>>

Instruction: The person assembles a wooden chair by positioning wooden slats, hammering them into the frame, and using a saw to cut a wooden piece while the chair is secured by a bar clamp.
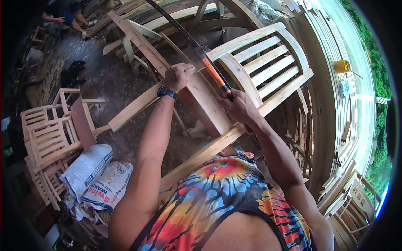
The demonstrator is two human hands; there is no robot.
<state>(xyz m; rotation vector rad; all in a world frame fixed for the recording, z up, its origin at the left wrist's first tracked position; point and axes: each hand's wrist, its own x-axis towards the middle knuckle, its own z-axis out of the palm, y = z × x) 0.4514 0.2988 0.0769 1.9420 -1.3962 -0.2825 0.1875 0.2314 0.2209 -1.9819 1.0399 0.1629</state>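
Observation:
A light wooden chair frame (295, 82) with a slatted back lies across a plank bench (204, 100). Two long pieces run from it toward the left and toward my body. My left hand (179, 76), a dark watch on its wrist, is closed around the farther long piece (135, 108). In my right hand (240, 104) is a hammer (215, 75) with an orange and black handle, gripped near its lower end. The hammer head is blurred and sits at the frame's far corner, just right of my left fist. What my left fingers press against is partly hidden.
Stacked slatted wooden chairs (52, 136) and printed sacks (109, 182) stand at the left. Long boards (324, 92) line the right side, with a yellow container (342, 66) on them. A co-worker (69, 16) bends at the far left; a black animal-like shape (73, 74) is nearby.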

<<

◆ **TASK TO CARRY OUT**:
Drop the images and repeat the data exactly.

◆ **ANSWER TO THIS PROBLEM**:
Instruction: The person assembles a wooden chair by positioning wooden slats, hammering them into the frame, and using a saw to cut a wooden piece while the chair is secured by a bar clamp.
The demonstrator is two human hands; there is no robot.
<state>(xyz m; rotation vector rad; all in a world frame fixed for the recording, z up, its origin at the left wrist's first tracked position; point and axes: each hand's wrist, its own x-axis towards the middle knuckle, its own z-axis out of the palm, y = z × x) 0.4514 0.2988 0.0769 1.9420 -1.3962 -0.2825 0.1875 0.2314 0.2209 -1.9819 1.0399 0.1629</state>
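Observation:
A light wooden chair frame (295, 82) with a slatted back lies across a plank bench (204, 100). Two long pieces run from it toward the left and toward my body. My left hand (179, 76), a dark watch on its wrist, is closed around the farther long piece (135, 108). In my right hand (240, 104) is a hammer (215, 75) with an orange and black handle, gripped near its lower end. The hammer head is blurred and sits at the frame's far corner, just right of my left fist. What my left fingers press against is partly hidden.
Stacked slatted wooden chairs (52, 136) and printed sacks (109, 182) stand at the left. Long boards (324, 92) line the right side, with a yellow container (342, 66) on them. A co-worker (69, 16) bends at the far left; a black animal-like shape (73, 74) is nearby.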

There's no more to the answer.